He patriotically detests the National Security State, which hijacked the country circa 1950 and has not given up the controls yet. In the late 1980s Vidal called for a “neo-Clayite” candidate to campaign on internal improvements and avoidance of foreign quarrels. I wish he had run the race himself. But by 1992, three such men were running: Ross Perot, Jerry Brown, and Pat Buchanan, in the most interesting political year of the post-republic era. Each, in his particular way, appealed to heirs and offshoots of the old Thomas P. Gore/Bob LaFollette/America First populist tradition. Vidal sensed a “potentially major constituency—those who now believe that it was a mistake to have wasted, since 1950, most of the government’s revenues on war.” He scorned Buchanan’s Catholic understanding of sexuality but conceded that “he is a reactionary in the good sense—reacting against the empire in favor of the old Republic, which he mistakenly thinks was Christian.”
Every now and again the reader is reminded that Vidal’s bloodlines run south. He chides G. William Domhoff, who is “given to easy liberal epithets like ‘Godforsaken Mississippi’” even though “except on the subject of race, the proud folk down there are populist to the core.” So is Vidal. He is with Shays, with Bryan, with the America Firsters. He envisages an alliance of the “not-so-poor” and the poor and predicts that the “politician who can forge that alliance will find himself, at best, the maker of a new society; at worst, in a hole at Arlington.”
While his subject has been America and the push-pull debate over its empire, Vidal rejects novels “which attempt to change statutes or moral attitudes” as “not literature at all” but arid propaganda. Thus he is capable of the greatest fictive rendering of Abraham Lincoln in all of American literature—the novel Lincoln (1984)—despite being largely out of sympathy with Lincoln’s politics. For Vidal desires the president to be cut down to constitutional size, and Lincoln, he writes, “levied taxes and made war; took unappropriated money from the Treasury; suspended habeas corpus.”
Yet Lincoln, that most confounding of presidents, was also thoughtful, wise, and an erstwhile critic of expansion. His old law partner Billy Herndon claimed that Abe never read a book straight through, but at least he did not make fun of book-writers. The contrast with the current warmaker in the White House reflects well on the nineteenth century, or poorly on us.
And so I must end with a lovely and poignant passage from Vidal’s Howells essay. It is the kind of vignette that would appeal only to a man with a country:
For some years I have been haunted by a story of Howells and that most civilized of all our presidents, James A. Garfield. In the early 1870s Howells and his father paid a call on Garfield. As they sat on Garfield’s veranda, young Howells began to talk about poetry and about the poets that he had met in Boston and New York. Suddenly, Garfield told him to stop. Then Garfield went to the edge of the veranda and shouted to his Ohio neighbors, “Come over here! He’s telling about Holmes, and Longfellow, and Lowell, and Whittier!” So the neighbors gathered around in the dusk; then Garfield said to Howells, “Now go on.”
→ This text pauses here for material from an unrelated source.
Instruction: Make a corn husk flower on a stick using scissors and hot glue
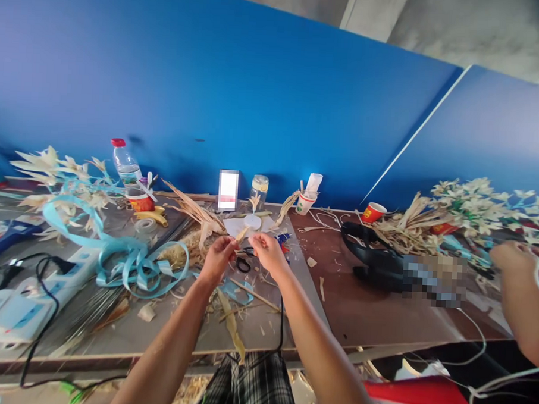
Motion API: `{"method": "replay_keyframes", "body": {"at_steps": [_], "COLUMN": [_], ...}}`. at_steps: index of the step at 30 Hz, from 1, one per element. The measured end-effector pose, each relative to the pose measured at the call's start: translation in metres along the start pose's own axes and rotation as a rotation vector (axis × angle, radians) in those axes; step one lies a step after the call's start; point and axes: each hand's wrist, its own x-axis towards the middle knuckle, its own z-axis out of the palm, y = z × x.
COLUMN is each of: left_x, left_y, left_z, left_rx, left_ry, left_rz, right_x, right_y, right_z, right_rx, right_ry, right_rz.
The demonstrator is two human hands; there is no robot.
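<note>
My left hand (219, 254) and my right hand (267, 251) are held close together above the grey table (273, 327), both with fingers pinched. Between them runs a thin pale strip of dried husk (242, 233), gripped at each end. Black scissors (243, 261) lie on the table just under the hands. A long husk strip (231, 322) hangs down below my left wrist. Loose husk pieces and shavings lie all around.
Light blue ribbon (128, 261) curls at the left beside a white power strip (33, 299) with black cables. A water bottle (125, 162), cups, a glass jar (258, 191) and husk flowers line the blue wall. Another person's hands (520, 278) work at the right by a black object (378, 260).
</note>
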Motion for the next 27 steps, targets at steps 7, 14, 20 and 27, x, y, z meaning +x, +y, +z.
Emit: {"method": "replay_keyframes", "body": {"at_steps": [7,14,20,27], "left_x": [-0.002,-0.004,-0.001,0.002], "left_y": [0.005,0.007,0.003,0.0], "left_z": [-0.001,-0.001,-0.006,-0.009], "left_rx": [-0.003,-0.067,-0.107,-0.171], "left_ry": [0.011,-0.032,-0.037,-0.021], "left_rz": [0.046,0.04,0.04,0.006], "right_x": [-0.043,-0.075,-0.067,-0.052], "right_y": [-0.035,-0.015,-0.007,-0.016], "right_z": [-0.016,-0.008,-0.012,-0.031], "right_rx": [-0.557,-1.041,-0.968,-0.691], "right_ry": [-0.323,-0.384,-0.387,-0.231], "right_rz": [-0.092,-0.066,-0.065,-0.032]}}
Today we take it for granted that no living president will ever have heard the name of any living poet. This is not, necessarily, an unbearable loss. But it is unbearable to have lost those Ohio neighbors who actually read books of poetry and wanted to know about the poets.
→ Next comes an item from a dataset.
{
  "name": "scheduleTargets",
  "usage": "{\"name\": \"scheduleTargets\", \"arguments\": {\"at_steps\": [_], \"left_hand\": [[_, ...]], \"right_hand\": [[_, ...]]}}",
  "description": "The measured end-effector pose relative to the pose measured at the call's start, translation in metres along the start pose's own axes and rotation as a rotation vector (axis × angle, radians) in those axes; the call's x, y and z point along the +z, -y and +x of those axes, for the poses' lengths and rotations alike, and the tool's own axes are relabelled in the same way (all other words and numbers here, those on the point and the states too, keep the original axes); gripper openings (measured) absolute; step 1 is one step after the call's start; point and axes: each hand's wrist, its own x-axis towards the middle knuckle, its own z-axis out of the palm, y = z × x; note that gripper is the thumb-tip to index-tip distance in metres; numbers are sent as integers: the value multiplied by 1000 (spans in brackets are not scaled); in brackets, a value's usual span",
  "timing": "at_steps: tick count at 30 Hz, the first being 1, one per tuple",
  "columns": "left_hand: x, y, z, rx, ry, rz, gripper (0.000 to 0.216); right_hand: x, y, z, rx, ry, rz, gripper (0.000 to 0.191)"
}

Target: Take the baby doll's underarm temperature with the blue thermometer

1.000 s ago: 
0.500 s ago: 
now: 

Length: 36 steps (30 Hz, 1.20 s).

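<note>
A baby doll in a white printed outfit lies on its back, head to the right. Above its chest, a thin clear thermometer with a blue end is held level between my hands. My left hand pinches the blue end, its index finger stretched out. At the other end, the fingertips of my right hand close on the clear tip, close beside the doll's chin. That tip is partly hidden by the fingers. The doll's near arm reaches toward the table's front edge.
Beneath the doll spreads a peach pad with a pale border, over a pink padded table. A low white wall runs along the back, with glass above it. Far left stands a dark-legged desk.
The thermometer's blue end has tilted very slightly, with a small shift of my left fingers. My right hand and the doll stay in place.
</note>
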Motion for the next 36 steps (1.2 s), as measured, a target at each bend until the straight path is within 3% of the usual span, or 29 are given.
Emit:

Thus speaks Gore Vidal, America patriot.
How I Met Eldridge Cleaver
The American Conservative, 2012
When I was barely forty I wrote a memoir of sorts (Dispatches from the Muckdog Gazette). I was rather young for that, but one man’s chutzpah is another man’s megalomania. The book cut awfully close to the bone, though to my everlasting gratitude my hometown chose to fete rather than lynch me. I remain astonished.
In writing about the living—maybe the dead, too?—the ideal is bracing honesty tempered by solicitude for the subject’s (or his survivors’) feelings. This ideal is impossible to achieve, so one errs on the side of honesty or human decency—take your pick. Ruth or ruthlessness?
The question came up while reading William Dean Howells’s recollection “My Mark Twain.” The native Ohioan Howells, author of a great American novel (The Rise of Silas Lapham), served as editor of The Atlantic Monthly and dean of post-Civil War American letters, but his posthumous reputation went into an eclipse whose totality occurred when Sinclair Lewis gibed in his Nobel Prize acceptance speech that Howells had “the code of a pious old maid whose greatest delight was to have tea at the vicarage.”
I thought of Lewis’s crack as I read that Howells agonized over whether or not to relate the shocking fact that Mr. Clemens had once been drunk. Howells chose circumspection on the grounds that “to say a man has been drunk is to say a thing from which the reader instinctively recoils.” (Less reticent, Twain remarked of Howells’s chatterbox wife Elinor that when she entered a room “dialogue ceased and monologue inherited its assets and continued the business at the old stand.”)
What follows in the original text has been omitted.